My plant identifications always need to be taken with a pinch of salt although I make every effort to get them right and have benefited from Peter Tait's knowledge and insight.
The part of the history of Ulva Island that is in many ways really remarkable is its lack of human history.
The first humans to settle in New Zealand were Maori, who arrived in the 13th century AD. Before this there had been no human presence on New Zealand whatever.
Ulva Island does have a short and interesting human history but even this has had a minor impact on the island and its podocarp and hardwood forests, most of which have never been felled.
Predators and browsers did arrive on the island and indeed its European settlers made efforts to bring in plants and animals from elsewhere. By the same token the great birds of New Zealand's land-mammal-free evolution are long gone. The flightless parrot, the kakapo/night parrot (Strigops habroptilus), was rediscovered on Stewart Island in the 1970s when thought extinct and is now in a critical recovery programme on more distant islands with 126 or so thought to be extant.
Ulva Island was visited periodically by Ngāi Tahu Māori to strip bark from tōtara trees for use in storing muttonbirds/tītī (Sooty Shearwaters). It was known as Te Wharawhara. (For the process of storing titi see this page.)
Astelia banksii is now associated with the name 'Wharawhara' but it only grows on the North Island. The plant associated with the Maori name was more likely the Bush Lily, (astelia fragrans) that grows on the forest floor on Ulva Island.

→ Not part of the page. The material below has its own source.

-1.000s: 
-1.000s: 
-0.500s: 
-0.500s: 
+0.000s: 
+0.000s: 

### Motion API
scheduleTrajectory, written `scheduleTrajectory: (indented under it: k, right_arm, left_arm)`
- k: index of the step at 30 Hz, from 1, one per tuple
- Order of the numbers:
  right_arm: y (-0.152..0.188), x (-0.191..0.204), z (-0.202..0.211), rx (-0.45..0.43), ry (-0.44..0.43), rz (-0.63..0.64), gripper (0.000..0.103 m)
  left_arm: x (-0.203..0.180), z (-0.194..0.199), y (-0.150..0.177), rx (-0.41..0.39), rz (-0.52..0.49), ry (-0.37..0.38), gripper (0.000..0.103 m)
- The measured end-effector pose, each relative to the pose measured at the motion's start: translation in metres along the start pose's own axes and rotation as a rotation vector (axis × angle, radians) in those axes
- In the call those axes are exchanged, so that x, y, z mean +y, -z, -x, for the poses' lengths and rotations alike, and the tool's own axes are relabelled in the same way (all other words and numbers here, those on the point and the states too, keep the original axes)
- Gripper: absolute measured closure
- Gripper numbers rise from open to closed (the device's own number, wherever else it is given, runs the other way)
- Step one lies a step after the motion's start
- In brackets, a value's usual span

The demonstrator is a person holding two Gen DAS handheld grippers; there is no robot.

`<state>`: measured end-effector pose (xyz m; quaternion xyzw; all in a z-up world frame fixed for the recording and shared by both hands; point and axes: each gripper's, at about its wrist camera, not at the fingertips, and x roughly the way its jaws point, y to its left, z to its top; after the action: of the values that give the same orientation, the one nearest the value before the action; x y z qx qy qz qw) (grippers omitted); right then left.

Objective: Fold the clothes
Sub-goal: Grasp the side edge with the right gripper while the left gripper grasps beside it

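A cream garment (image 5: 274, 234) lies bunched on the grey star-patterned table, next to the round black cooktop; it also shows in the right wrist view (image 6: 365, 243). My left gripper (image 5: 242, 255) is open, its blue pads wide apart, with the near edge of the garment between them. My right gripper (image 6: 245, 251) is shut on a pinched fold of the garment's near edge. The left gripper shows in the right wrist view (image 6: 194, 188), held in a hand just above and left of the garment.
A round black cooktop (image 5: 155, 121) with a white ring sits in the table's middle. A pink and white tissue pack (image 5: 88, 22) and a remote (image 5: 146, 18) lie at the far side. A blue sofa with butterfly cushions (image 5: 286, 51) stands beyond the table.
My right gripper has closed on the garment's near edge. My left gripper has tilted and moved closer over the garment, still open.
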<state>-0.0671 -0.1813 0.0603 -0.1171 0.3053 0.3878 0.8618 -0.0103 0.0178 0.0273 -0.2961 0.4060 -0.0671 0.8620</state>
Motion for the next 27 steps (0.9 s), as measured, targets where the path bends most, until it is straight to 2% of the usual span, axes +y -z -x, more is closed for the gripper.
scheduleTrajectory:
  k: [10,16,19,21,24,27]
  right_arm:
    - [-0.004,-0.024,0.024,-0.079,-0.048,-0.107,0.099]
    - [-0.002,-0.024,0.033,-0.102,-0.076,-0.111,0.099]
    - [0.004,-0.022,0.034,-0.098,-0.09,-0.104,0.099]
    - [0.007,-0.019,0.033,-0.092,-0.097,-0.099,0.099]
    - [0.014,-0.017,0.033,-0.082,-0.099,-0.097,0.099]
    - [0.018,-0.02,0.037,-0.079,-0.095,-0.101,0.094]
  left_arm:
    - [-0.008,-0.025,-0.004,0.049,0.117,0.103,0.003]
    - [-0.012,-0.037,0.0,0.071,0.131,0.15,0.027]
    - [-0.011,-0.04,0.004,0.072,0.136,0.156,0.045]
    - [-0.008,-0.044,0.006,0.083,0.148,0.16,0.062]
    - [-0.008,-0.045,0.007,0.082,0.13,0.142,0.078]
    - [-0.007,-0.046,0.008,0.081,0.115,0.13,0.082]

There was a Maori settlement on The Neck/Onecki (across the waters of Paterson Inlet from Ulva) for over 700 years. In 1846 the population had reached sixty as whalers and sealers intermarried with Maori. The Crown purchased Stewart Island/Rakiura in 1864 and The Neck/Onecki 'was reserved for half-caste [mixed-descent family] settlement' and somewhat belatedly land was allocated to all those who could prove they were 'half-caste' - although 'three-quarter caste' were excluded from this settlement (see Rakiura Maori Land Trust and NZ Government Papers - excerpt below).
Men received 10 acres and women eight. A school was built in 1878 and had a roll of 30. The settlement is thought to have grown to about 200 people by about 1900. By 1920 it was virtually deserted.
Charles Fraill's (see below) brother, Arthur, taught at the 'Native School' on the Neck until 1887 and Charles' wife, Henrietta Jessie Bucholz was revered for her good works there.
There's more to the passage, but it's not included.